Title: (Abst.) Evaluating the safety of β-interferons in MS...
Post by: agate on May 14, 2017, 02:52:21 pm
From PubMed, May 14, 2017:

Quote
Neurology. 2017 May 12.

Evaluating the safety of β-interferons in MS: A series of nested case-control studies.

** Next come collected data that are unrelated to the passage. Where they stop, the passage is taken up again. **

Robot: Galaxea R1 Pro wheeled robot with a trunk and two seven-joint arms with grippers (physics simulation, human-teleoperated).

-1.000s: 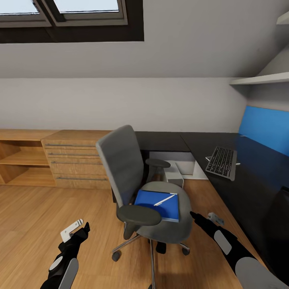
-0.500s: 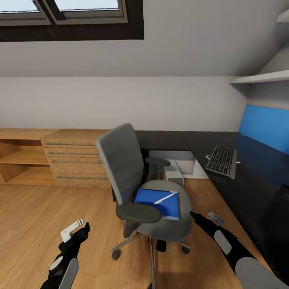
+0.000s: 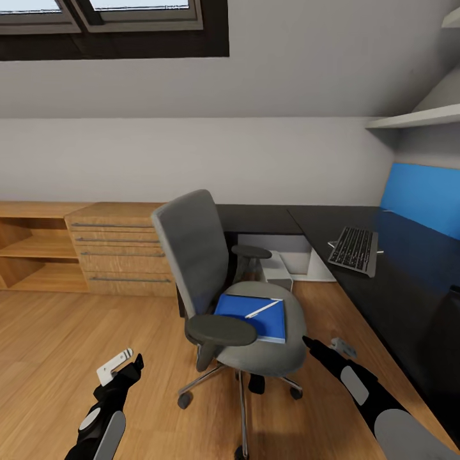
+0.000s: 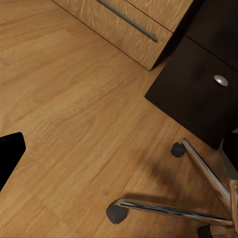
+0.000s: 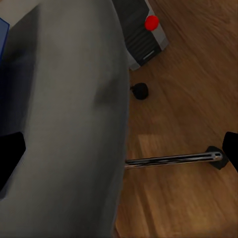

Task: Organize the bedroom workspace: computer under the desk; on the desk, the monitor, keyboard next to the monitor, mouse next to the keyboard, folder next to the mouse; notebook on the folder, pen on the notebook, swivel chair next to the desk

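Observation:
The grey swivel chair [image 3: 191, 255] stands in the middle of the head view, turned partly away from the dark desk [image 3: 396, 300]. On its seat lies a blue folder [image 3: 271, 326] with a white pen [image 3: 260, 309] on top; I cannot make out a separate notebook. A keyboard [image 3: 353, 249] lies on the desk at the right. The computer [image 3: 279, 275] sits on the floor under the desk. My left gripper [image 3: 135, 364] hangs open over the floor, left of the chair. My right gripper [image 3: 313, 345] is open beside the seat's right edge [image 5: 69, 124].
Wooden drawers [image 3: 118, 252] and open shelves [image 3: 32, 255] line the back wall at the left. A blue panel [image 3: 421, 198] stands behind the desk, with a wall shelf [image 3: 415, 118] above it. The chair's chrome legs [image 4: 168, 210] spread over the wooden floor near a dark drawer [image 4: 198, 89].
The whole head view has shifted: chair, desk and window sit a little higher in the picture, so the camera moved. Both arms hold the same pose.

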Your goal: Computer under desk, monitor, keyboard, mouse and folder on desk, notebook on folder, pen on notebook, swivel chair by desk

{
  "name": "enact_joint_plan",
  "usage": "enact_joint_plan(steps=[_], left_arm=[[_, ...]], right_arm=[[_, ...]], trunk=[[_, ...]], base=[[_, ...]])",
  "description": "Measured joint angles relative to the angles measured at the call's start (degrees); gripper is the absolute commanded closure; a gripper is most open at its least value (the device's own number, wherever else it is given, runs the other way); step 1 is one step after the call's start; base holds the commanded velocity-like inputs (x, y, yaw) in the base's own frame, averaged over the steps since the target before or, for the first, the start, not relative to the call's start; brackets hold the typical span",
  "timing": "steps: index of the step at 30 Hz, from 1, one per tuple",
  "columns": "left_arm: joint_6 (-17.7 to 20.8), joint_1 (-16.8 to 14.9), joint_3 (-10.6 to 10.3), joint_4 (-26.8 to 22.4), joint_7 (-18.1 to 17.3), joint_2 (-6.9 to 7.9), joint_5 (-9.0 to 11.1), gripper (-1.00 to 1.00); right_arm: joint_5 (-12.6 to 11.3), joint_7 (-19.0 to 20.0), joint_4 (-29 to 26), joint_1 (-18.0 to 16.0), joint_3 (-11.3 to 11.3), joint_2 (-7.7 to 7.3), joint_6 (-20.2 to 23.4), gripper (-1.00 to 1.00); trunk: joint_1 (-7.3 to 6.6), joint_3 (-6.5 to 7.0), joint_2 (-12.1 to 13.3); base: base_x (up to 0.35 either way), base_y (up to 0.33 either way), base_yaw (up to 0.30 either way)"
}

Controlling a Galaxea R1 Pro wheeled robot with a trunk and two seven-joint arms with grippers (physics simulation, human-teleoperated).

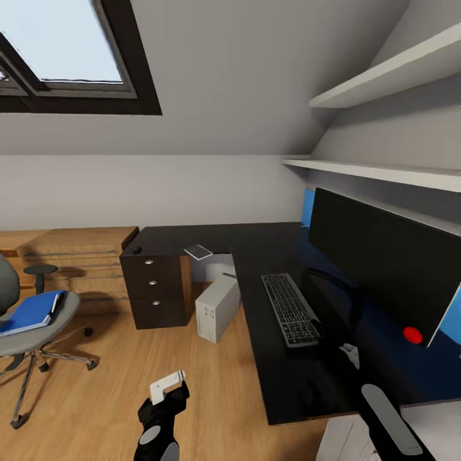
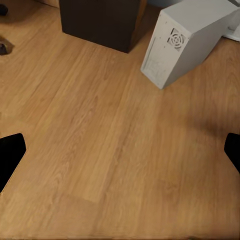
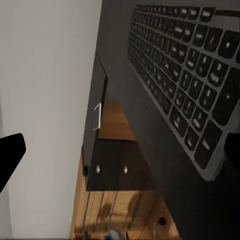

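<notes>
at the far left, well away from both my grippers, the swivel chair (image 1: pixel 29 326) stood on the wooden floor (image 2: pixel 110 150) with the blue folder (image 1: pixel 31 312) lying on its seat, a dark notebook-like edge along the folder's far side that i could not make out properly. my left gripper (image 1: pixel 168 383) hung low over bare floor, its fingers (image 2: pixel 11 152) spread wide and holding nothing; ahead of them stood the black drawer unit (image 1: pixel 155 288) and the light grey computer (image 1: pixel 216 307), which sat beside the unit at the desk's inner corner. beyond that, on the desk (image 1: pixel 269 365), a small black mouse (image 1: pixel 136 249) rested at the far corner above the drawers, far from the keyboard (image 1: pixel 291 308), and a pale flat object (image 1: pixel 198 251) lay a little further along.

my right gripper (image 1: pixel 349 354) hovered just past the near end of the keyboard, over the desk top, and its fingers (image 3: pixel 11 155) were parted and empty. the monitor (image 1: pixel 378 262) stood close beside it, behind the keyboard.

the risk i judged: any swing of my right arm toward the mouse could have clipped the monitor's stand or shoved the keyboard askew, since both were so close to my fingers. turning toward the chair, my left arm could have bumped the computer out from the desk.
</notes>
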Motion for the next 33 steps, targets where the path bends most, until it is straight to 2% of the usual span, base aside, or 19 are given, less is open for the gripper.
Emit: enact_joint_plan(steps=[10,15,20,22,24,25,27,33], left_arm=[[0.03,-0.01,-0.01,-0.01,0.00,0.07,0.59,-1.00],[0.06,-0.01,-0.01,0.01,0.00,0.09,0.64,-1.00],[0.06,-0.01,0.24,0.01,0.01,0.14,0.68,-1.00],[0.06,-0.01,0.30,0.05,0.01,0.16,0.69,-1.00],[0.06,-0.01,0.34,0.05,0.01,0.18,0.70,-1.00],[0.06,-0.01,0.34,0.03,0.01,0.18,0.70,-1.00],[0.06,-0.01,0.35,0.06,0.01,0.18,0.70,-1.00],[0.06,-0.01,0.35,0.07,0.01,0.18,0.65,-1.00]], right_arm=[[0.06,0.23,-0.36,0.00,0.21,0.00,-0.22,-1.00],[0.17,0.38,-0.87,0.00,1.44,0.00,-0.45,-1.00],[0.32,0.28,-3.12,0.00,4.20,0.44,-0.64,-1.00],[0.47,0.16,-3.50,0.00,6.13,0.74,-0.68,-1.00],[0.62,0.31,-4.05,0.01,9.41,0.87,-0.33,-1.00],[0.66,0.34,-4.15,0.01,10.19,0.87,-0.29,-1.00],[0.71,0.37,-4.23,0.01,11.30,0.92,-0.33,-1.00],[0.74,0.32,-4.25,0.01,11.95,0.97,-0.50,-1.00]], trunk=[[0.00,0.00,0.00],[-0.01,0.00,0.00],[-0.03,0.00,0.00],[-0.03,0.00,0.00],[-0.03,0.00,0.00],[-0.03,0.00,0.00],[-0.04,0.00,0.00],[-0.04,0.00,0.00]], base=[[-0.264,0.231,0.000],[-0.186,0.279,0.000],[-0.049,0.313,0.000],[-0.008,0.326,0.000],[0.025,0.331,0.000],[0.054,0.331,0.000],[0.071,0.331,0.000],[0.082,0.331,0.000]])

de Jong HJI1, Kingwell E1, Shirani A1, Cohen Tervaert JW1, Hupperts R1, Zhao Y1, Zhu F1, Evans C1, van der Kop ML1, Traboulsee A1, Gustafson P1, Petkau J1, Marrie RA1, Tremlett H2; British Columbia Multiple Sclerosis Clinic Neurologists.
Collaborators (14)

Traboulsee A, Sayao AL, Devonshire V, Hashimoto S, Hooge J, Kastrukoff L, Oger J, Adams D, Craig D, Meckling S, Daly L, Hrebicek O, Parton D, Atwell-Pope K.

Author information

1
From the Division of Neurology and Centre for Brain Health (H.J.I.d.J., E.K., A.S., Y.Z., F.Z., M.L.v.d.K., A.T., H.T.), Department of Medicine, and Vancouver Coastal Health Research Institute, University of British Columbia, Canada; School for Mental Health and Neuroscience (H.J.I.d.J., J.W.C.T., R.H.), Maastricht University Medical Center, the Netherlands; College of Pharmacy and Nutrition (C.E.), University of Saskatchewan, Saskatoon, Canada; Department Public Health Sciences (M.L.v.d.K.), Karolinska Institutet, Stockholm, Sweden; Department of Statistics (P.G., J.P.), University of British Columbia, Vancouver, Canada; and Departments of Internal Medicine and Community Health Sciences (R.A.M.), Max Rady College of Medicine, Rady Faculty of Health Sciences, University of Manitoba, Winnipeg, Canada.
2
From the Division of Neurology and Centre for Brain Health (H.J.I.d.J., E.K., A.S., Y.Z., F.Z., M.L.v.d.K., A.T., H.T.), Department of Medicine, and Vancouver Coastal Health Research Institute, University of British Columbia, Canada; School for Mental Health and Neuroscience (H.J.I.d.J., J.W.C.T., R.H.), Maastricht University Medical Center, the Netherlands; College of Pharmacy and Nutrition (C.E.), University of Saskatchewan, Saskatoon, Canada; Department Public Health Sciences (M.L.v.d.K.), Karolinska Institutet, Stockholm, Sweden; Department of Statistics (P.G., J.P.), University of British Columbia, Vancouver, Canada; and Departments of Internal Medicine and Community Health Sciences (R.A.M.), Max Rady College of Medicine, Rady Faculty of Health Sciences, University of Manitoba, Winnipeg, Canada.

OBJECTIVE:

To examine the association between interferon-β (IFN-β) and potential adverse events using population-based health administrative data in British Columbia, Canada.

METHODS:

Patients with relapsing-remitting multiple sclerosis (RRMS) who were registered at a British Columbia Multiple Sclerosis Clinic (1995-2004) were eligible for inclusion and were followed up until death, absence from British Columbia, exposure to a non-IFN-β disease-modifying drug, or December 31, 2008. Incidence rates were estimated for each potential adverse event (selected a priori and defined with ICD-9/10 diagnosis codes from physician and hospital claims).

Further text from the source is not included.